[THE PROBLEM]
Repeat the entries below exactly. Begin with the first line and end with the line that contains "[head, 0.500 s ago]".

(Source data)
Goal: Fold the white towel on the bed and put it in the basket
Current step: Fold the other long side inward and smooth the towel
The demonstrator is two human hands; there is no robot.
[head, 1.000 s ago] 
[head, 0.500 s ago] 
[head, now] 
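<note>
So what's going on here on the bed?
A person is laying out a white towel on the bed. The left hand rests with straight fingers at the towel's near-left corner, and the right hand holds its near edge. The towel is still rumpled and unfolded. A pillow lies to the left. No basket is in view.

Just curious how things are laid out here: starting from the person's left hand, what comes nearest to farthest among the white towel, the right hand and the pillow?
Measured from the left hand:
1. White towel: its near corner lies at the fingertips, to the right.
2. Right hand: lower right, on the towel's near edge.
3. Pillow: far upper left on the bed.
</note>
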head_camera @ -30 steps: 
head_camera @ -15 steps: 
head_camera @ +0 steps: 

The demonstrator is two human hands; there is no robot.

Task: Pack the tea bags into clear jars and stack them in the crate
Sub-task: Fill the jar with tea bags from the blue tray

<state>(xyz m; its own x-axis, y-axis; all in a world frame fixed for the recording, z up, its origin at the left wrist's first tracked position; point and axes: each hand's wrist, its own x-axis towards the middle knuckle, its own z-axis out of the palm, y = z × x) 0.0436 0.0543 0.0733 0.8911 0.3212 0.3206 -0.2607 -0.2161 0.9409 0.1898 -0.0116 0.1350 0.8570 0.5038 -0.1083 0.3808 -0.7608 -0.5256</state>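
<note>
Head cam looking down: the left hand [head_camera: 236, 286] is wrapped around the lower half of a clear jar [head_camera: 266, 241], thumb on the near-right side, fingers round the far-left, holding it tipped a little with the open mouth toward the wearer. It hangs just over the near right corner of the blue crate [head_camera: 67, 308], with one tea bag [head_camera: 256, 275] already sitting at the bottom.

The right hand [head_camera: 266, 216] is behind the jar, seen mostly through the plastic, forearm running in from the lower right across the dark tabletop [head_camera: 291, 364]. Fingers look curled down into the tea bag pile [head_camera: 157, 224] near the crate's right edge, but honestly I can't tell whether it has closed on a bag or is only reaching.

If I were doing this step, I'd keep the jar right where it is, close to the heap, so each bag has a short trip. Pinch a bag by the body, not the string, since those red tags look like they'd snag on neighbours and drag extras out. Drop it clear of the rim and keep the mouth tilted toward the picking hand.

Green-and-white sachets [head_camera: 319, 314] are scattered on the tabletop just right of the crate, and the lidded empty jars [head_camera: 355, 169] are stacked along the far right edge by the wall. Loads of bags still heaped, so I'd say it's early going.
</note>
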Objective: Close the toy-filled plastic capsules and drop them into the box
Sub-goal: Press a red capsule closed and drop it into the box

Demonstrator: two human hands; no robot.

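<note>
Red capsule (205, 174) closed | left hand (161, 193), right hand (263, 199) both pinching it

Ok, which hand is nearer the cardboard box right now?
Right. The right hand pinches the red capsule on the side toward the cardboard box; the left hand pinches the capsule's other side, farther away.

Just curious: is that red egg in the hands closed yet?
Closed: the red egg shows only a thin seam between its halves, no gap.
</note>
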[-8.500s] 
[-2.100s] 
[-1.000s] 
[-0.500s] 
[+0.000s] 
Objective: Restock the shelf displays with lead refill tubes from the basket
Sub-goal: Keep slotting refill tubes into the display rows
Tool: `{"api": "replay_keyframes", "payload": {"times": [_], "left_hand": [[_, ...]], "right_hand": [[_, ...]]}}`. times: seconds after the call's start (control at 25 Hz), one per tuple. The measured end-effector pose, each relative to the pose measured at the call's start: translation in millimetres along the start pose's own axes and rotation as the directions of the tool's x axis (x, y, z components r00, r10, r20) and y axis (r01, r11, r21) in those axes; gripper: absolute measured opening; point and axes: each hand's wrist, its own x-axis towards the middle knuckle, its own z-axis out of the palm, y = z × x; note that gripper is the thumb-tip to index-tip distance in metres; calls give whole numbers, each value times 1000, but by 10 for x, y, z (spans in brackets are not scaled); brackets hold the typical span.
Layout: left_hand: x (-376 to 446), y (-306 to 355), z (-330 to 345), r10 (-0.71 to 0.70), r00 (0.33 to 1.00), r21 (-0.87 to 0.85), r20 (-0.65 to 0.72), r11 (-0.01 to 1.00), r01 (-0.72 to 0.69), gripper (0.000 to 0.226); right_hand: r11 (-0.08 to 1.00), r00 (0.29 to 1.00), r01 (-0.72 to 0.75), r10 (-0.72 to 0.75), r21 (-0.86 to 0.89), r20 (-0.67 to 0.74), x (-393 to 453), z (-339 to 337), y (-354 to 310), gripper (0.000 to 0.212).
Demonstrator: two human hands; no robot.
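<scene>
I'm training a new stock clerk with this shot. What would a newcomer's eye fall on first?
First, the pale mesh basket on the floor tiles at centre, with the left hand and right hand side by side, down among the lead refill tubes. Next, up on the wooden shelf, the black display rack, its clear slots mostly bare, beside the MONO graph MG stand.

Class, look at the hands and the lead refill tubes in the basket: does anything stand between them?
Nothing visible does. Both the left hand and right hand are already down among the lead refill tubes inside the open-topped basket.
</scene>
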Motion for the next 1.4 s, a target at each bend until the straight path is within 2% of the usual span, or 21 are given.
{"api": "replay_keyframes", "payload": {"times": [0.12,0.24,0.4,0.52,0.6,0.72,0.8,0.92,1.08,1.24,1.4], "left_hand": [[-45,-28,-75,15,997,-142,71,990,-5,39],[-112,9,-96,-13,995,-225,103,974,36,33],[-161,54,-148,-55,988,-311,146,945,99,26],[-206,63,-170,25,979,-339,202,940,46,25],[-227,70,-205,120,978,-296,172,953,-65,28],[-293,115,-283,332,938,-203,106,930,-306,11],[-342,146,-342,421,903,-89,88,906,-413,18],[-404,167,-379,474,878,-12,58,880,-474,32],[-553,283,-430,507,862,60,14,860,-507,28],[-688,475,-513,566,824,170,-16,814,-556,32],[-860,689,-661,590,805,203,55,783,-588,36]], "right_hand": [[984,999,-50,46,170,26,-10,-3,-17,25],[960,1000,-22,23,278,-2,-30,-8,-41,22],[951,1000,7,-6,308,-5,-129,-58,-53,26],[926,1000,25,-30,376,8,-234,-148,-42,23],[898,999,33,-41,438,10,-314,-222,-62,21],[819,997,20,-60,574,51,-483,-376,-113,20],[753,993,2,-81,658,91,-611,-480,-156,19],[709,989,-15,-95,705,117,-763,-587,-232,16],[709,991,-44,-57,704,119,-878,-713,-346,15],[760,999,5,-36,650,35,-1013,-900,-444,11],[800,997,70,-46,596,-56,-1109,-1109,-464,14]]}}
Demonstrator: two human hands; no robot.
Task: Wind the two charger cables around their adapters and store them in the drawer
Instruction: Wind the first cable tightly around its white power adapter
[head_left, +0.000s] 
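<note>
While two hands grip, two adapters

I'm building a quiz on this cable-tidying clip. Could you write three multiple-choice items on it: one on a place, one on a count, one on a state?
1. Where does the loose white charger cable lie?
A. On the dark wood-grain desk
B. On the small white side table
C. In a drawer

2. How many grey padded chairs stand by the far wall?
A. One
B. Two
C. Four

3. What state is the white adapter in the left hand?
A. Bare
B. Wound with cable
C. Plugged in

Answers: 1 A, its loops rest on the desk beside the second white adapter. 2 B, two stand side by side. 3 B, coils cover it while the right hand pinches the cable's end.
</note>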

[TASK SOLUTION]
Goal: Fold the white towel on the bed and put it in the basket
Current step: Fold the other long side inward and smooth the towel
The demonstrator is two human hands; there is no robot.
[head, 1.000 s ago] 
[head, 0.500 s ago] 

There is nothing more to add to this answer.